» Exercise
Among the entries below, one stretch runs from the line that contains "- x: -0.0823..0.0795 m" through the line that contains "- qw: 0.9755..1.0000". Repeat that stretch exactly, ends included, and only that.
Source data Block Start
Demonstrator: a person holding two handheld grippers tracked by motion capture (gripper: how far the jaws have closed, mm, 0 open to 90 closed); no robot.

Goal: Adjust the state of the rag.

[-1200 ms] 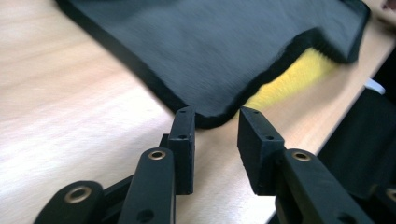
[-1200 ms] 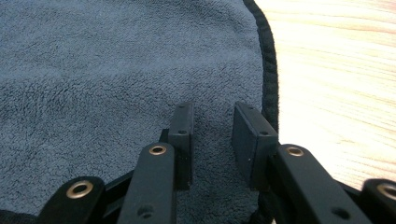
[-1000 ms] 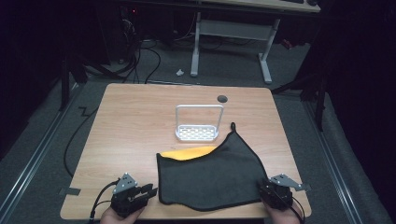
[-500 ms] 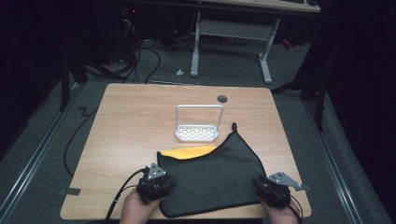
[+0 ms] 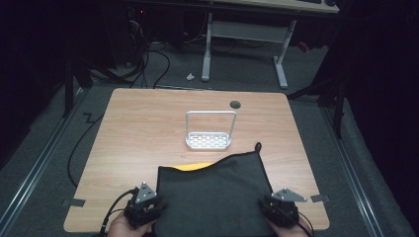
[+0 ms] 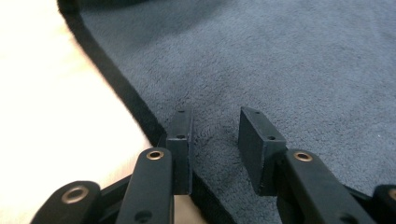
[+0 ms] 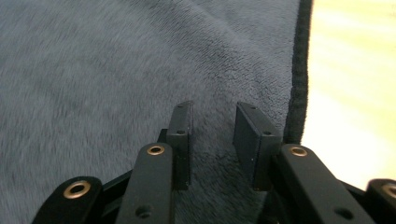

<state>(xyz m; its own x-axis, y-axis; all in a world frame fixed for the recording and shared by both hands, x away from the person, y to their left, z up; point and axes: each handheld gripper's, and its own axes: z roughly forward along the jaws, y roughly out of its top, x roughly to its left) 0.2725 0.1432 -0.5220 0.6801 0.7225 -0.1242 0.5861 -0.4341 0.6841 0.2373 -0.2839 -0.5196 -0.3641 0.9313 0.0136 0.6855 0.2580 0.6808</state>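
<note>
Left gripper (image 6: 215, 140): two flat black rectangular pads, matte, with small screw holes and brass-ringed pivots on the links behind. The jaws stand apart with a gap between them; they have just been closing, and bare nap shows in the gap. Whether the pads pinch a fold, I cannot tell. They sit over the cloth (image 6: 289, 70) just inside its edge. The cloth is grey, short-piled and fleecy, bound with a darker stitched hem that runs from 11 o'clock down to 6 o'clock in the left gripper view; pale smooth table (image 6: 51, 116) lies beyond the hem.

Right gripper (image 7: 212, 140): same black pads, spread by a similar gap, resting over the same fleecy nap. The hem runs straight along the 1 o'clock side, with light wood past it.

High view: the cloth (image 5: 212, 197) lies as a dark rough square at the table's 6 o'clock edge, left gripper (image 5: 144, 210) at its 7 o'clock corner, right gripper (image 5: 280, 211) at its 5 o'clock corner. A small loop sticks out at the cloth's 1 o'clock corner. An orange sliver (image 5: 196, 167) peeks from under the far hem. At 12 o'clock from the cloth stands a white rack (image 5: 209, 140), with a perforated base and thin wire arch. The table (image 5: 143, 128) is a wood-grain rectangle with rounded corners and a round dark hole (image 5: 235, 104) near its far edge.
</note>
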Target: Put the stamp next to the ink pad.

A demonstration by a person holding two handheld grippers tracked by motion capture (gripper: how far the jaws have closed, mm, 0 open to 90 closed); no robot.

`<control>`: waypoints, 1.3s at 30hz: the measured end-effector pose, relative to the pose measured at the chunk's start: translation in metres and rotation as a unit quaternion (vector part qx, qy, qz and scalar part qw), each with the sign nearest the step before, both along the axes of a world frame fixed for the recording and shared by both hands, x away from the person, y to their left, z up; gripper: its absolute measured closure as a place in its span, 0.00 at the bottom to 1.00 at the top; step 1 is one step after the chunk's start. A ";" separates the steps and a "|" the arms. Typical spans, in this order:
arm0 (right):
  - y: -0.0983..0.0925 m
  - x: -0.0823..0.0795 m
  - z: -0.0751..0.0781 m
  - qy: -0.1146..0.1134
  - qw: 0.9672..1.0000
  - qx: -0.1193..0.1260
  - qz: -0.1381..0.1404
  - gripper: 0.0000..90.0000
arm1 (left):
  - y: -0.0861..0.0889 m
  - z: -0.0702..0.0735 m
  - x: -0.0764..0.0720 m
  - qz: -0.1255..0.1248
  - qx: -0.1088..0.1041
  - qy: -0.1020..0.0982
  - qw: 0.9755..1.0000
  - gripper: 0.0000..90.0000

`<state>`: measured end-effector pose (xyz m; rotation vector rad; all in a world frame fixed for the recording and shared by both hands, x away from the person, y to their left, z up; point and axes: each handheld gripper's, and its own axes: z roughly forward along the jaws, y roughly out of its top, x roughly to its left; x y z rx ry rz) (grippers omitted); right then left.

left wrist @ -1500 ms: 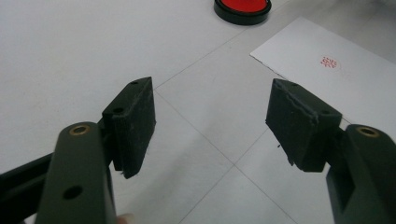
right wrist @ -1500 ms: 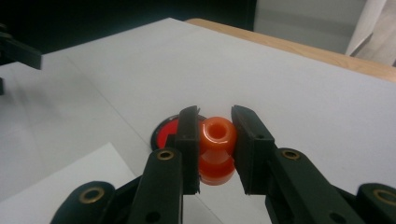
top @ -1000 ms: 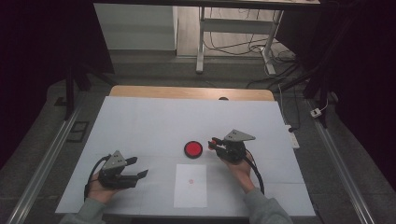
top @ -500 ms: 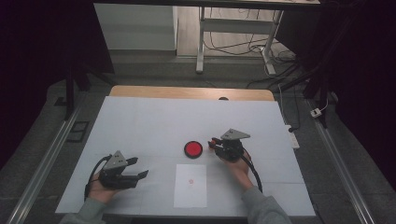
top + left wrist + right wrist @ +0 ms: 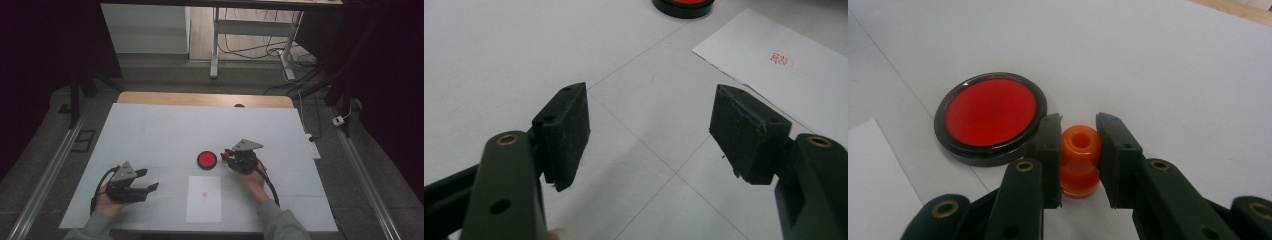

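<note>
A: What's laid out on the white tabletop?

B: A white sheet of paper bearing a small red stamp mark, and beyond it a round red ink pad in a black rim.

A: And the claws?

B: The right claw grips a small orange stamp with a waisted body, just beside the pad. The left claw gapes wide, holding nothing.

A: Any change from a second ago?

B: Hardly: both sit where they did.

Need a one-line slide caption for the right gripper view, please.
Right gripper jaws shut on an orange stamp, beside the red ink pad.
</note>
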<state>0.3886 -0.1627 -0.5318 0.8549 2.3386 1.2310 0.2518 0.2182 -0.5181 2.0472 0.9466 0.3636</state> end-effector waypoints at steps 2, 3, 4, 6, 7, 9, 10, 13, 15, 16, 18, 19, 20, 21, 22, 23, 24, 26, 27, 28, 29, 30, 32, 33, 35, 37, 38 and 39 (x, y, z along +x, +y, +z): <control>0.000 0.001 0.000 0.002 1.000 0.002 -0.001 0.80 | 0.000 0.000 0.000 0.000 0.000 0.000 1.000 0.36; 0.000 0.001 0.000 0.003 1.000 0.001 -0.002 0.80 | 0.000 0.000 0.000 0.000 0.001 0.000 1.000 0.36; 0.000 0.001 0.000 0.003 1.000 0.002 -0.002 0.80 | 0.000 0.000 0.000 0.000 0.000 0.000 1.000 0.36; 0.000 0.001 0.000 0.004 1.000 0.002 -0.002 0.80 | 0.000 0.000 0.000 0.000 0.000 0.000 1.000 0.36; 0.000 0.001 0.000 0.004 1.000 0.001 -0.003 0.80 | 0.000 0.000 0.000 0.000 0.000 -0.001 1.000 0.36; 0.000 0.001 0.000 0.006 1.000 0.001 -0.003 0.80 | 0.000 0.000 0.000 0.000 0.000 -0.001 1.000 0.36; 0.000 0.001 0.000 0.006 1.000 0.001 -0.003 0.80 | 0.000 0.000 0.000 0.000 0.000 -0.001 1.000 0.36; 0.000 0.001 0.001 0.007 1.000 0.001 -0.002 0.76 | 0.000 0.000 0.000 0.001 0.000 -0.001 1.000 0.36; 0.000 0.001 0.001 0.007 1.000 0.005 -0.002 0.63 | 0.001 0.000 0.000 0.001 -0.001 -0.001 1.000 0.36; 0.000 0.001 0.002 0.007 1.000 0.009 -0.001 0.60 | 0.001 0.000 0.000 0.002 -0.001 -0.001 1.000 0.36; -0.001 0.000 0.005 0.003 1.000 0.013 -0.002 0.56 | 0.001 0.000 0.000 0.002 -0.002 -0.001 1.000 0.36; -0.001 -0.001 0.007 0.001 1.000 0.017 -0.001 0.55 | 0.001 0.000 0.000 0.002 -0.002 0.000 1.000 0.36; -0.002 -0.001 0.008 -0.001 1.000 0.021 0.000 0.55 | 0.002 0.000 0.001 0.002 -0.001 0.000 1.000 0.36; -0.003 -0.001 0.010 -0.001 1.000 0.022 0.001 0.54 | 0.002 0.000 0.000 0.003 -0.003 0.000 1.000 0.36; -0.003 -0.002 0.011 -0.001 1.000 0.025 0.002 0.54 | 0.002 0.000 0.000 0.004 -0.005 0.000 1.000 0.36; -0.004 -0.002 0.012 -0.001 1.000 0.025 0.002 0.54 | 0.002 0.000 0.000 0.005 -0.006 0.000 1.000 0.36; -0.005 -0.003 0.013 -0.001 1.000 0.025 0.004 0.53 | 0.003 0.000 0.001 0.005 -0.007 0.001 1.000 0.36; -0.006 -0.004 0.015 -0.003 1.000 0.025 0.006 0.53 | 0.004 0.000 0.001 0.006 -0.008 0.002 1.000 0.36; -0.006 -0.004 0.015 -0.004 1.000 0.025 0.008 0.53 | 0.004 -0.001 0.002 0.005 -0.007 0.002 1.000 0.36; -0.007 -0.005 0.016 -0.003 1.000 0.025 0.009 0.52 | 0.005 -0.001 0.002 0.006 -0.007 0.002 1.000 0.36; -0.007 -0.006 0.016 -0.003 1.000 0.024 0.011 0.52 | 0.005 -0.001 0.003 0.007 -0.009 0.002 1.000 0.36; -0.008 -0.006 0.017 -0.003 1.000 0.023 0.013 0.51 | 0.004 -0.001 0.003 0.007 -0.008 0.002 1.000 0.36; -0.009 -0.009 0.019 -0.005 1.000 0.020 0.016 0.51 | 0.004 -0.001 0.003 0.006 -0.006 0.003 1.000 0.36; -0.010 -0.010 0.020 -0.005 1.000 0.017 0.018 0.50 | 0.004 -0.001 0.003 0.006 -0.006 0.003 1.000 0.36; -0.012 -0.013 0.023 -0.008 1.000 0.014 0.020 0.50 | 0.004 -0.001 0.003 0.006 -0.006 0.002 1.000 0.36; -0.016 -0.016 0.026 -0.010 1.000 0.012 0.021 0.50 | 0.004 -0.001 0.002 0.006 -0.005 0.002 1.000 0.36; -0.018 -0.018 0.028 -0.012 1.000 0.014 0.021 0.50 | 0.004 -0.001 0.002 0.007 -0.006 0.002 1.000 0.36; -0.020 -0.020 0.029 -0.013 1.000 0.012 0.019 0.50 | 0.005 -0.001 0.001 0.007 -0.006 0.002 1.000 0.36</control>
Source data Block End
» Answer for this exercise
  - x: -0.0823..0.0795 m
  - z: -0.0751..0.0781 m
  - qy: -0.1146..0.1134
  - qw: 0.9672..1.0000
  - qx: -0.1193..0.1260
  - qz: -0.1381..0.1404
  - gripper: 0.0000..90.0000
arm1 (left):
  - y: -0.0861..0.0889 m
  - z: -0.0702..0.0735 m
  - x: -0.0764..0.0720 m
  - qz: -0.1255..0.1248
  - qx: -0.1088..0.1041
  - qy: -0.1020..0.0982
  - qw: 0.9755..1.0000

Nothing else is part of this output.